§ **Instructions to follow**
Write out the data below exactly, beginning with the first line and ending once the line that has "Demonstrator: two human" is written.
===== Data shown =====
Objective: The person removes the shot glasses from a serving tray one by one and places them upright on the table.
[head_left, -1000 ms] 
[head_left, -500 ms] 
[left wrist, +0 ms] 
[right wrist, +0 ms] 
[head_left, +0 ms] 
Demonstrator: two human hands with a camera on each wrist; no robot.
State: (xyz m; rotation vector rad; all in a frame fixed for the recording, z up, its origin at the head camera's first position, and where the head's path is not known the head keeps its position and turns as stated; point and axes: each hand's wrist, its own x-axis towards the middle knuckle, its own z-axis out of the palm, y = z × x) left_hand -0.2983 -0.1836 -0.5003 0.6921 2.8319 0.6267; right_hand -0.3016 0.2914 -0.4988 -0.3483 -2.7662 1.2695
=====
§ **Solution to this problem**
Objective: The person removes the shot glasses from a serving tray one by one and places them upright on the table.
[head_left, -1000 ms] 
[head_left, -500 ms] 
[left wrist, +0 ms] 
[right wrist, +0 ms] 
[head_left, +0 ms] 
Demonstrator: two human hands with a camera on each wrist; no robot.

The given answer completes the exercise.